Review of Last Stand: George Bird Grinnell, the Battle to Save the Buffalo, and the Birth of the New West

George Bird Grinnell (1849-1938) lived in New York but his heart always belonged to the West. His life and career spanned a pivotal time in history, where the old west meets the new west; the end of the frontier.

Michael Punke’s book Last Stand: George Bird Grinnell, the Battle to Save the Buffalo, and the Birth of the New West is a biography of someone the New York Times called the “father of American conservation”. Yet many modern conservationists and environmentalists no little to nothing about the man.

Last Stand is also an important history of the destruction and near extinction of the American Bison.

Grinnell was never a great student but learned vital life lessons from a few important people, including Lucy Audubon, wife of the late and great John James Audubon. Grinnell’s trips out west also provided real-world education. He hunted bison with the Pawnees and sought dinosaur bones with Professor Othniel Marsh.

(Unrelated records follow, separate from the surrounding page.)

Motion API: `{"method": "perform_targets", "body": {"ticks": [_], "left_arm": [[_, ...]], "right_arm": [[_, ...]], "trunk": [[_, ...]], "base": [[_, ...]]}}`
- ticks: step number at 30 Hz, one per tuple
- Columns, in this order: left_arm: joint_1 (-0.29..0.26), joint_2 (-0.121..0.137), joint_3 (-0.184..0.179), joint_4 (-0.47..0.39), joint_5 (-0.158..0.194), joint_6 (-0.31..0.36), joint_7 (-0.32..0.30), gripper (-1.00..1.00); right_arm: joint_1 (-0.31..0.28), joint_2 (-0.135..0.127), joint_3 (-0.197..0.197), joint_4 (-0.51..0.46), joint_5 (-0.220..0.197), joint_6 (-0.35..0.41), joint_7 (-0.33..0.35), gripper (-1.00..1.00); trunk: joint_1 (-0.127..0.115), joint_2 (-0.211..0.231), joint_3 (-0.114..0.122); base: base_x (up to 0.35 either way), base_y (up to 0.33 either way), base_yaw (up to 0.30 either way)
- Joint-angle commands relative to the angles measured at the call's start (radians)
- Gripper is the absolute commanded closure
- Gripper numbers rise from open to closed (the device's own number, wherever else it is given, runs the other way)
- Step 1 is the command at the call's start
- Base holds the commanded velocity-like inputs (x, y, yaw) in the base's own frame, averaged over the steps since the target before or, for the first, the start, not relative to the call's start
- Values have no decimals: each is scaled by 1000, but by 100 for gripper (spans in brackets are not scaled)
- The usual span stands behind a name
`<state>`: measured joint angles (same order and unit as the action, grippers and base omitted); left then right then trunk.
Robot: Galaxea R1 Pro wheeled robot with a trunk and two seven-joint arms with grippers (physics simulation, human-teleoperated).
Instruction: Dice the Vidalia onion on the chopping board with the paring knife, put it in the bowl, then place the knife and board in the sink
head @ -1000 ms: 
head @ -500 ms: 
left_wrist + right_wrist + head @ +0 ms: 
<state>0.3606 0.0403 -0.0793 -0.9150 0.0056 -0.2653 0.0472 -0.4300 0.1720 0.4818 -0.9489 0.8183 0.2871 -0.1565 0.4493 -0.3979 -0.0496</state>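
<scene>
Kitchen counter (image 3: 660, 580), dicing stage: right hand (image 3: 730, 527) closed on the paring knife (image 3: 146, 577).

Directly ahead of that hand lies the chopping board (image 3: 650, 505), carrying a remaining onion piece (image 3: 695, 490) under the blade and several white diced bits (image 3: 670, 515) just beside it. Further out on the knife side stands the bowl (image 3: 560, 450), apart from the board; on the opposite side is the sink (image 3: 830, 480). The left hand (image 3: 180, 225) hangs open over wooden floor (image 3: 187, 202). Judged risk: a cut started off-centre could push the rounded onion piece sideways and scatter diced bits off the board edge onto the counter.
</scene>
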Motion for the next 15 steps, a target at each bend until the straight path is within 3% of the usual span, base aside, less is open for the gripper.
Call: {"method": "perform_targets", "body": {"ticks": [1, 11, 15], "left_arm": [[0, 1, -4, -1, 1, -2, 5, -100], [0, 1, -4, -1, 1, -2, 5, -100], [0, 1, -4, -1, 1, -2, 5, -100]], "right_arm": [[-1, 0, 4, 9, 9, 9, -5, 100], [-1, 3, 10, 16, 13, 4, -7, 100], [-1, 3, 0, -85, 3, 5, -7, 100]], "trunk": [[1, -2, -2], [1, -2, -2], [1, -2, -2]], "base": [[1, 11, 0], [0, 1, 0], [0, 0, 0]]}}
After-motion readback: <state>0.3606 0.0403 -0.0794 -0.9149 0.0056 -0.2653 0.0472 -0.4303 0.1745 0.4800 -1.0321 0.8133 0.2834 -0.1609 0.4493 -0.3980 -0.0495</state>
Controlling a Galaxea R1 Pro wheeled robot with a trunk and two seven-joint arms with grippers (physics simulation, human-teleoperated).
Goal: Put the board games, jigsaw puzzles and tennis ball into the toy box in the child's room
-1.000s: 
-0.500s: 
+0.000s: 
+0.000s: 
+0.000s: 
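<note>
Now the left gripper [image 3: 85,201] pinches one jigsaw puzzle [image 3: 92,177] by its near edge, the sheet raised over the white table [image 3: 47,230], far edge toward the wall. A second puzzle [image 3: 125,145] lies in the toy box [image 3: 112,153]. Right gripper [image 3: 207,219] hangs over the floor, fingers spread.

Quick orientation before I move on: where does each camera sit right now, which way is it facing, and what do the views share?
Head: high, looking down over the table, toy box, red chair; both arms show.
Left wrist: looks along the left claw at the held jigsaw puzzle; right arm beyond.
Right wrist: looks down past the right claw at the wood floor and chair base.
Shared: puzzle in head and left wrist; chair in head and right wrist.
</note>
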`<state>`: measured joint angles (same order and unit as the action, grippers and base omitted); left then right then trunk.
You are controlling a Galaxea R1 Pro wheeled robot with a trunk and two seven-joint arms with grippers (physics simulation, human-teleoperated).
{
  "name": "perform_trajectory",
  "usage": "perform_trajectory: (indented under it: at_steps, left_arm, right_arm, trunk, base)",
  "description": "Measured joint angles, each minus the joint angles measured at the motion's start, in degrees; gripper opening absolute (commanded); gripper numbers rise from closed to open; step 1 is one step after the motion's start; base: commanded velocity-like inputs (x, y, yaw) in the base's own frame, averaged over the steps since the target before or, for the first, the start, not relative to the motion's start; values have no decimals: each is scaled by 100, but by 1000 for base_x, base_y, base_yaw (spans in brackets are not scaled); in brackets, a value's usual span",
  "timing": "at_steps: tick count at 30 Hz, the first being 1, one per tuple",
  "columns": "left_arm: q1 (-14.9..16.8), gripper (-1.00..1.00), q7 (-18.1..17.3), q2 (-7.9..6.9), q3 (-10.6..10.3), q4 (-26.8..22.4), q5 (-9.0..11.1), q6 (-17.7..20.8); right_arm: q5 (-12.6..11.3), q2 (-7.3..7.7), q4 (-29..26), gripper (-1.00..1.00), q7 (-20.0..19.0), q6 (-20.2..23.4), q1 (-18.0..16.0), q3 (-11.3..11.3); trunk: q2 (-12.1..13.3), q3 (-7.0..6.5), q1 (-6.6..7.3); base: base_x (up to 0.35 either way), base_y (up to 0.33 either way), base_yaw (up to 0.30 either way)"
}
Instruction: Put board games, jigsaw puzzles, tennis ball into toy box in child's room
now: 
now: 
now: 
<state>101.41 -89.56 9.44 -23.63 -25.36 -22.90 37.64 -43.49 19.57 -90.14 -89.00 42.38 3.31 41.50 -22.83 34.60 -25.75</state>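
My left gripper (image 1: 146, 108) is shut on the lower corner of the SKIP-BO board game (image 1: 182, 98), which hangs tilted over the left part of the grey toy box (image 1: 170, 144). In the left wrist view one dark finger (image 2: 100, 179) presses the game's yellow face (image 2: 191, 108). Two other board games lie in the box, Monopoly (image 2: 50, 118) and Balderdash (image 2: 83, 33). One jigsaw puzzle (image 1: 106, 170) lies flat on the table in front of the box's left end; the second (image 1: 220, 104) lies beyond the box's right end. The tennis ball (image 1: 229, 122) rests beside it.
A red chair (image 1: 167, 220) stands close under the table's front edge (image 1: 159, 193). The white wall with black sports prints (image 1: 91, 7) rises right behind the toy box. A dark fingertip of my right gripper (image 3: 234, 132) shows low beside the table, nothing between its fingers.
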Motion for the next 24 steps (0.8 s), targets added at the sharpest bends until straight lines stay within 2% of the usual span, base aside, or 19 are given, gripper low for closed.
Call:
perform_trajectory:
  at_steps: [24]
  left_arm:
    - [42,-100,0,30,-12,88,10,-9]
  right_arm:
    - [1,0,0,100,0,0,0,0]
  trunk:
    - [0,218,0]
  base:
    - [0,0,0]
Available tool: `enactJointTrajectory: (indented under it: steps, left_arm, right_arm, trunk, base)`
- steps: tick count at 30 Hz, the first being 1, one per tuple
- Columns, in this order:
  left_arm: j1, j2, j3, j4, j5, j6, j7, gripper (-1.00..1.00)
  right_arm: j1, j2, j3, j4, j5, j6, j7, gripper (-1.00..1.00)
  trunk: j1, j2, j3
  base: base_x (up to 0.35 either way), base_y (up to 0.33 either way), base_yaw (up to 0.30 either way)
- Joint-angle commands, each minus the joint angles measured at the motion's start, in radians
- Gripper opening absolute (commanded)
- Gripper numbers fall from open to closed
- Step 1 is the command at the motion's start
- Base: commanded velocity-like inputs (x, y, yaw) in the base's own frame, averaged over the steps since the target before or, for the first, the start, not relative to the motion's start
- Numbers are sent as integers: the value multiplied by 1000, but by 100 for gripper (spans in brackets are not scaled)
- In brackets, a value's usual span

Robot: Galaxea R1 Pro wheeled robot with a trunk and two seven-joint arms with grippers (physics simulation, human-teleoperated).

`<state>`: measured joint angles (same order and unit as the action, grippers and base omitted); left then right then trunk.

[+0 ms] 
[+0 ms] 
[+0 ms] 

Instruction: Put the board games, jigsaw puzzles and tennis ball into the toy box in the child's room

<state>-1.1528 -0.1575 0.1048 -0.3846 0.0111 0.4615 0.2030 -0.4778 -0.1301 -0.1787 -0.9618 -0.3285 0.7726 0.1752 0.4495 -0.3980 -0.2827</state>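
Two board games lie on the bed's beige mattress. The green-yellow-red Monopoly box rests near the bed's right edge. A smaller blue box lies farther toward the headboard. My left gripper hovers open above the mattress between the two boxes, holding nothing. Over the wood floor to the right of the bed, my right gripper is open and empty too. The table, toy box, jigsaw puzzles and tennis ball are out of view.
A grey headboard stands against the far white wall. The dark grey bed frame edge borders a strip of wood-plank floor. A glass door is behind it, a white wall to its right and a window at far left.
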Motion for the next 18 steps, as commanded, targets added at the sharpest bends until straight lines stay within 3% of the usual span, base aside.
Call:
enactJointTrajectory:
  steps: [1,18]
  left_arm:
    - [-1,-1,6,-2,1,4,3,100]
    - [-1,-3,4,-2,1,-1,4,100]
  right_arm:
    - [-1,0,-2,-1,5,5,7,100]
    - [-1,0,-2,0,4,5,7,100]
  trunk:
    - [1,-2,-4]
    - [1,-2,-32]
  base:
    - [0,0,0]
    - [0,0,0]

Despite a disliking for education, Grinnell did earn a doctorate, his thesis fittingly on the roadrunner.

George Bird Grinnell’s list of conservation accomplishments is pretty astounding.

He was president and editor of Forest and Stream for 35 years. This magazine provided critical lobbying power to push conservation ideas.

In 1887, Grinnell launched the Audubon Society and with it the publication Audubon Magazine.

In 1888 along with Theodore Roosevelt, Grinnell founded the Boone and Crockett Club, an elite hunting club limited to 100 members. The club would focus on pressing conservation ideas, as many hunting organizations do to this day.

Somehow, George Bird Grinnell also managed to write 29 books, many which focused on his ethnological studies of Native Americans. He was so liked by the Blackfeet that they made him an honorary tribe member.

As for the American Bison, their numbers dwindled throughout Grinnell’s life. Despite residing in Yellowstone National Park, the herd was left unprotected and reached an estimated low of 23 individuals. Grinnell led an ongoing charge to protect these noble mammals, and persuaded the Department of Interior to find supplemental animals to add to the herd, keeping their genes “pure”.

To top off his full life, Grinnell was largely responsible for the creation of Glacier National Park in Montana.

Last Stand: George Bird Grinnell, the Battle to Save the Buffalo, and the Birth of the New West is a wonderful blend of biography and western history, focused on the plight of bison and a true conservation hero.